» EXERCISE DETAILS
For the listing below, return the line containing "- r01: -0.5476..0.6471", the line containing "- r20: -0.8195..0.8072", and all lines in between, exactly as written and nothing else.

» DATA UNDER STUDY

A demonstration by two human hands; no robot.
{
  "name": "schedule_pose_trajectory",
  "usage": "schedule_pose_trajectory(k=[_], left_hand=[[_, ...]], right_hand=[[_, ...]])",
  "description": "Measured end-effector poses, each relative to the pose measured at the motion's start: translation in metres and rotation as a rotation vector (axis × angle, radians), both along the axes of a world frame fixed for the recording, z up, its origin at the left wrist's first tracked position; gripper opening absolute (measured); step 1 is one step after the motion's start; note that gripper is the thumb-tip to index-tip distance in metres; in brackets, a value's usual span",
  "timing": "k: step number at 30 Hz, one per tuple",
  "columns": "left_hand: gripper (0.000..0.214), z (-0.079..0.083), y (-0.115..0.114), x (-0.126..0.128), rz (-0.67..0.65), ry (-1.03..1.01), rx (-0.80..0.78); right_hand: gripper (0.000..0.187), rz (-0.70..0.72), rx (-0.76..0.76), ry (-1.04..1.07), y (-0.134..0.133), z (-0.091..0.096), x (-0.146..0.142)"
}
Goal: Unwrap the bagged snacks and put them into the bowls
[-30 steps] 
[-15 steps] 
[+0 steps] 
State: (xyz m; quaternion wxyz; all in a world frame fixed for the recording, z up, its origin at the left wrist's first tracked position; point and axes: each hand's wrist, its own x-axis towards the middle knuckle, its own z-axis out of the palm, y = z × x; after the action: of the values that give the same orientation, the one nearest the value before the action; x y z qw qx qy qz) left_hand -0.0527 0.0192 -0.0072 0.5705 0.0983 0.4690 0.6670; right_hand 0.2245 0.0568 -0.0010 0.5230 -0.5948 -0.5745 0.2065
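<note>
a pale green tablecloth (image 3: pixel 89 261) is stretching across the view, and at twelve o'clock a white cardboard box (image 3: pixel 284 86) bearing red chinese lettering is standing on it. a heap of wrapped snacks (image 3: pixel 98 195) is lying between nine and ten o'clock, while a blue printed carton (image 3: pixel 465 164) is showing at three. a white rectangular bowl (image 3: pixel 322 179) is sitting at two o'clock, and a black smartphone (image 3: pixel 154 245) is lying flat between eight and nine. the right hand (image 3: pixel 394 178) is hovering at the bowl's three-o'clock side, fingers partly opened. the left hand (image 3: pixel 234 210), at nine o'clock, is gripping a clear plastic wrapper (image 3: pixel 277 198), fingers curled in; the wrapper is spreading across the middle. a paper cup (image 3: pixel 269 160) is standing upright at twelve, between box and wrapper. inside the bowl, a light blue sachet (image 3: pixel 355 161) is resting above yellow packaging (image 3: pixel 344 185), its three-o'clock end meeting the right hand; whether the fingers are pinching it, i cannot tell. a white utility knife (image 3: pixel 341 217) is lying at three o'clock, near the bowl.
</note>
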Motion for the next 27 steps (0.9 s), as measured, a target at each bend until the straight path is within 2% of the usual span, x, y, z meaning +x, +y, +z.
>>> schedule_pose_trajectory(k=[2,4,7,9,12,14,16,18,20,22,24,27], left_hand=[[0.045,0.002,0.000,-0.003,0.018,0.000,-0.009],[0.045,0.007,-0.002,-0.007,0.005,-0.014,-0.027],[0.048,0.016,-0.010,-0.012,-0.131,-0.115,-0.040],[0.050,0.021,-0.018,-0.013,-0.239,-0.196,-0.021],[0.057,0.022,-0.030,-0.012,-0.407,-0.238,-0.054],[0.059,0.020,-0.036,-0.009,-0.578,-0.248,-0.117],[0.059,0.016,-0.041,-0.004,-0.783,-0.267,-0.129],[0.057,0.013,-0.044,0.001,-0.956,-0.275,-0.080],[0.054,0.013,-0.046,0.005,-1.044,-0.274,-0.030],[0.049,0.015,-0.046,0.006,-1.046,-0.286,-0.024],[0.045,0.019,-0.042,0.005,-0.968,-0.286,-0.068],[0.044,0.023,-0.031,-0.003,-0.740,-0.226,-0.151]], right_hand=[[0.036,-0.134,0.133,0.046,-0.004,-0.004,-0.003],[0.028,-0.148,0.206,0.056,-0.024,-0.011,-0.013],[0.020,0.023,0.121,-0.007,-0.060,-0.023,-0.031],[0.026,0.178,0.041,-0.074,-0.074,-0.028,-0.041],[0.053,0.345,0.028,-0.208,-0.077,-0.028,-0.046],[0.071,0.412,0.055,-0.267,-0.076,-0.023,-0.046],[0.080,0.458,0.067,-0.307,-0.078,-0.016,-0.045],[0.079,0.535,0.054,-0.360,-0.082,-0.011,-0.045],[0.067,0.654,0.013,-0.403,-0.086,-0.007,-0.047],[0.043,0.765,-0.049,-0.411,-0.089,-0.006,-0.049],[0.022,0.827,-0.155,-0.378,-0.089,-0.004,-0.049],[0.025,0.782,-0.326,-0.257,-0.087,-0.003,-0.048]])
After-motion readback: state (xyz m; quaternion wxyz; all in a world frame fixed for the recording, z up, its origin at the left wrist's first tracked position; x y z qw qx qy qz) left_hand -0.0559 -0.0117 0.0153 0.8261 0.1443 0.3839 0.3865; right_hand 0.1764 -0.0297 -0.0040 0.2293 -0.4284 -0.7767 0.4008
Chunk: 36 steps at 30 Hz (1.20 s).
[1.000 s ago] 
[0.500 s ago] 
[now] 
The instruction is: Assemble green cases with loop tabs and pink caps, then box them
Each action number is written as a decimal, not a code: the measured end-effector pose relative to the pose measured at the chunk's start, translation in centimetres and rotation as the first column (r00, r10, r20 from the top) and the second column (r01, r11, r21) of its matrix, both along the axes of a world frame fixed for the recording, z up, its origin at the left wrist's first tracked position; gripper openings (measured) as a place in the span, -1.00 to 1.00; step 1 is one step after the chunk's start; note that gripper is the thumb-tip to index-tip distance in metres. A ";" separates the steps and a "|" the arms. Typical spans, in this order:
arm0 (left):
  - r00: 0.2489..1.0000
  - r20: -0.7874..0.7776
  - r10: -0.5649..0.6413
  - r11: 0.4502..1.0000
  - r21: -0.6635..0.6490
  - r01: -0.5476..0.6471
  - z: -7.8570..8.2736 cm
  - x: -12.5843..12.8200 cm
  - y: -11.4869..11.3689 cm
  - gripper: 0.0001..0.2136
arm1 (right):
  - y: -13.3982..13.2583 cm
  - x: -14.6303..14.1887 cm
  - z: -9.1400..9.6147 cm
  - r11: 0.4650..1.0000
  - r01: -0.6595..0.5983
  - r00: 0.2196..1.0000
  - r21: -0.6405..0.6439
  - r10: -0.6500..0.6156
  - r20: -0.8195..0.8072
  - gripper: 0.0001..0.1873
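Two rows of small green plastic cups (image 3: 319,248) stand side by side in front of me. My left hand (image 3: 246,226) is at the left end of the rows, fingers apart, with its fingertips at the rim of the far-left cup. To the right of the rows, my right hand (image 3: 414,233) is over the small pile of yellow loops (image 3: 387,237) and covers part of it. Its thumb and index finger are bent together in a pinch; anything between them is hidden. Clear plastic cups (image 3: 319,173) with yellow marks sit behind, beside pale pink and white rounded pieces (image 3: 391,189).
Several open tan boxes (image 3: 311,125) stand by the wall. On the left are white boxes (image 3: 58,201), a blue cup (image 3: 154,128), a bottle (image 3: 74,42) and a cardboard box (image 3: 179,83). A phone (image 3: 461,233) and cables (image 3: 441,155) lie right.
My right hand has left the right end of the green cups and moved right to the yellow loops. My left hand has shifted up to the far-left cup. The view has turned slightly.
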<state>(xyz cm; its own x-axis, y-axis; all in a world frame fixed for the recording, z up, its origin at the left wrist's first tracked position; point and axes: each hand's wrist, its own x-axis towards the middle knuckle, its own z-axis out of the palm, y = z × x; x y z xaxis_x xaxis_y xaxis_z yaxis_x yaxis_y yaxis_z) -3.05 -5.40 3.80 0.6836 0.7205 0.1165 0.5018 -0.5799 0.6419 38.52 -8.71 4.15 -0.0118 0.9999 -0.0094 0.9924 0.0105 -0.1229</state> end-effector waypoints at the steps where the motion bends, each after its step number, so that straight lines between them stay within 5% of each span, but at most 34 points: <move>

» ANSWER AREA
  - r01: -0.5476..0.6471
  - z: -7.8570..8.2736 cm
  - x: -12.5843..12.8200 cm
  - y: -11.4869..11.3689 cm
  - gripper: 0.0001..0.2136
arm1 (right):
  - y: -13.3982..13.2583 cm
  - x: -14.6303..14.1887 cm
  - z: -9.1400..9.6147 cm
  - r11: 0.4650..1.0000
  - r01: -0.6595..0.5983
  - r00: 0.2196..1.0000
  - r21: -0.6405..0.6439
  - r10: -0.6500..0.6156
  - r20: -0.8195..0.8072

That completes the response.